-- Task item --
Reproduce the listing that follows word for word, without its pictures.

-- Collected material --
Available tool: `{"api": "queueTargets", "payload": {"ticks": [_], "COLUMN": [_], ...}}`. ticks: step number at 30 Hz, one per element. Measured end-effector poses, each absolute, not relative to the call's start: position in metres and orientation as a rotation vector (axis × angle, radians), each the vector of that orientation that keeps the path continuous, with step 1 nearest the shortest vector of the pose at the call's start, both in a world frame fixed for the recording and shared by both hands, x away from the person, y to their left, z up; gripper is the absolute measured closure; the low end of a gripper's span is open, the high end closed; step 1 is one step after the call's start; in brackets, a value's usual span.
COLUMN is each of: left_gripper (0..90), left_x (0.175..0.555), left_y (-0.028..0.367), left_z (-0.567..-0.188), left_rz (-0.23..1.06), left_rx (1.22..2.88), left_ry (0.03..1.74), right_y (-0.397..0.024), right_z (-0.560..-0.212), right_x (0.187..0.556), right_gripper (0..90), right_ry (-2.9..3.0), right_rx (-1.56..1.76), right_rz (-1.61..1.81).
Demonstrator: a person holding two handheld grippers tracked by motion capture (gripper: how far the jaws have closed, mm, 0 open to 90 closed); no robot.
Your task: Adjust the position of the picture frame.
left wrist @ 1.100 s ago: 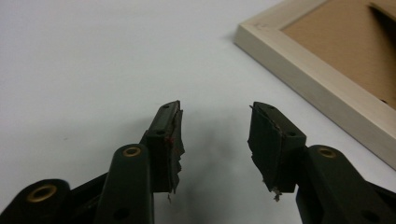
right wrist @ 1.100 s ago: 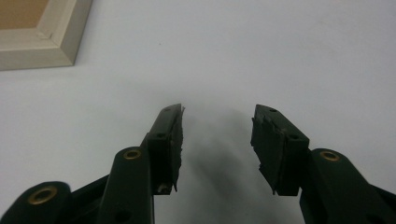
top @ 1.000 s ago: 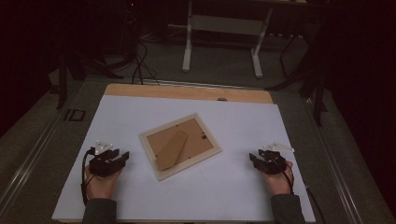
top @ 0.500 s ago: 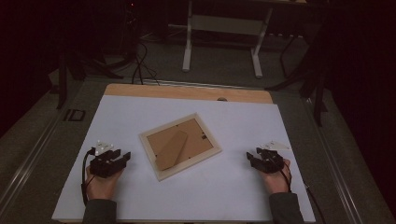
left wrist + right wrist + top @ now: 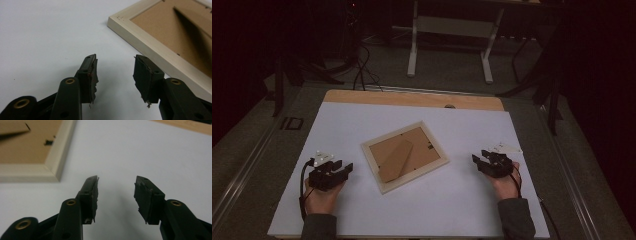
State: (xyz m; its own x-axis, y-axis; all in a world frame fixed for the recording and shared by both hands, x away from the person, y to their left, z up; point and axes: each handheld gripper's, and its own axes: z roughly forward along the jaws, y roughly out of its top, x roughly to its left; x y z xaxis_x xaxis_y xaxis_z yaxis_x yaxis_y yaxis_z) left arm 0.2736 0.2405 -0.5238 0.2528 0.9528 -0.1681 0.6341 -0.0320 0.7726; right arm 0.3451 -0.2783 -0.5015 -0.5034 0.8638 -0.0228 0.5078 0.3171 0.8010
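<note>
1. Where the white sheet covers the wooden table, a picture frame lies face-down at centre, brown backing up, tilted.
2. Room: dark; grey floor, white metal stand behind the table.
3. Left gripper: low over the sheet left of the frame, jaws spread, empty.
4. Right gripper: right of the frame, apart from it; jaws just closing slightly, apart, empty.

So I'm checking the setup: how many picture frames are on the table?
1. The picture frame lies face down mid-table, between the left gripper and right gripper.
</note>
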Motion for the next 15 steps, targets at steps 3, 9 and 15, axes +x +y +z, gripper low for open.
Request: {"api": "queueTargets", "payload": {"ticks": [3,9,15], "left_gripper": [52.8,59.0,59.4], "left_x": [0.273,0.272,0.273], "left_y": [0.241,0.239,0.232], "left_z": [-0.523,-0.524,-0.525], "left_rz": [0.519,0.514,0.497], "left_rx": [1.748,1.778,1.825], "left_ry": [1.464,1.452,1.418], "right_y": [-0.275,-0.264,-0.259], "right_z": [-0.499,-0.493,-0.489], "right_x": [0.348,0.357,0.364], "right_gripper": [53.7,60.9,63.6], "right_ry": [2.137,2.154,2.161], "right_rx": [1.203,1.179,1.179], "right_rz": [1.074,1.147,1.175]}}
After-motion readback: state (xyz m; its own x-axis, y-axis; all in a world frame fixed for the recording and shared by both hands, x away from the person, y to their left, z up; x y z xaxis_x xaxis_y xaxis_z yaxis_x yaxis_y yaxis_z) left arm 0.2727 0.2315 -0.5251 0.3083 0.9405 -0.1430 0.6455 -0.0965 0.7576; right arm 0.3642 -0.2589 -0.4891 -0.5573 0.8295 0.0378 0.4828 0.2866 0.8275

-- Exercise output --
Available tool: `{"api": "queueTargets", "payload": {"ticks": [_], "COLUMN": [_], ...}}`. ticks: step number at 30 Hz, one per element. Measured end-effector poses, each absolute, not relative to the call's start: position in metres and orientation as a rotation vector (axis × angle, radians), each the vector of that orientation that keeps the path continuous, with step 1 nearest the shortest vector of the pose at the call's start, both in a world frame fixed for the recording and shared by both hands, x away from the person, y to their left, z up; gripper is the absolute measured closure; the low end of a gripper's span is open, the high end closed; step 1 is one step after the call's start; in brackets, a value's usual span.
COLUMN is each of: left_gripper (0..90), left_x (0.175..0.555), left_y (-0.028..0.367), left_z (-0.567..-0.188), left_rz (-0.23..1.06), left_rx (1.22..2.88), left_ry (0.03..1.74), right_y (-0.397..0.024), right_z (-0.560..-0.212), right_x (0.187..0.556), right_gripper (0..90), right_ry (-2.9..3.0), right_rx (-1.56..1.76), right_rz (-1.61..1.81).
Demonstrator: a person holding two handheld grippers tracked by motion capture (gripper: how far the jaws have closed, mm, 0 open to 90 closed); no robot.
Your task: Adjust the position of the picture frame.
left wrist @ 1.100 s ago: 
right wrist @ 1.100 s ago: 
top @ 1.000 s ago: 
top @ 0.500 s ago: 
left wrist + right wrist + top @ now: 
State: (xyz m; its own x-axis, y-axis; all in a world frame fixed for the recording and shared by both hands, x away from the person, y to their left, z up; point and axes: each handheld gripper's, and its own axes: z roughly forward along the jaws, y roughly out of its top, x roughly to its left; x y z xaxis_x xaxis_y xaxis_z yaxis_x yaxis_y yaxis_z) left arm 0.2736 0.2405 -0.5238 0.2528 0.9528 -0.1681 0.6341 -0.0320 0.7726; right arm 0.3451 -0.2783 -0.5015 -0.5034 0.8638 -0.0228 0.5078 0.3171 0.8010
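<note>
1. Where the white sheet covers the wooden table, a picture frame lies face-down at centre, brown backing up, tilted.
2. Room: dark; grey floor, white metal stand behind the table.
3. Left gripper: low over the sheet left of the frame, jaws spread, empty.
4. Right gripper: right of the frame, apart from it; jaws just closing slightly, apart, empty.

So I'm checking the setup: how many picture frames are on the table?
1. The picture frame lies face down mid-table, between the left gripper and right gripper.
</note>
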Motion for the next 15 steps, targets at steps 3, 9 and 15, axes +x +y +z, gripper low for open.
Request: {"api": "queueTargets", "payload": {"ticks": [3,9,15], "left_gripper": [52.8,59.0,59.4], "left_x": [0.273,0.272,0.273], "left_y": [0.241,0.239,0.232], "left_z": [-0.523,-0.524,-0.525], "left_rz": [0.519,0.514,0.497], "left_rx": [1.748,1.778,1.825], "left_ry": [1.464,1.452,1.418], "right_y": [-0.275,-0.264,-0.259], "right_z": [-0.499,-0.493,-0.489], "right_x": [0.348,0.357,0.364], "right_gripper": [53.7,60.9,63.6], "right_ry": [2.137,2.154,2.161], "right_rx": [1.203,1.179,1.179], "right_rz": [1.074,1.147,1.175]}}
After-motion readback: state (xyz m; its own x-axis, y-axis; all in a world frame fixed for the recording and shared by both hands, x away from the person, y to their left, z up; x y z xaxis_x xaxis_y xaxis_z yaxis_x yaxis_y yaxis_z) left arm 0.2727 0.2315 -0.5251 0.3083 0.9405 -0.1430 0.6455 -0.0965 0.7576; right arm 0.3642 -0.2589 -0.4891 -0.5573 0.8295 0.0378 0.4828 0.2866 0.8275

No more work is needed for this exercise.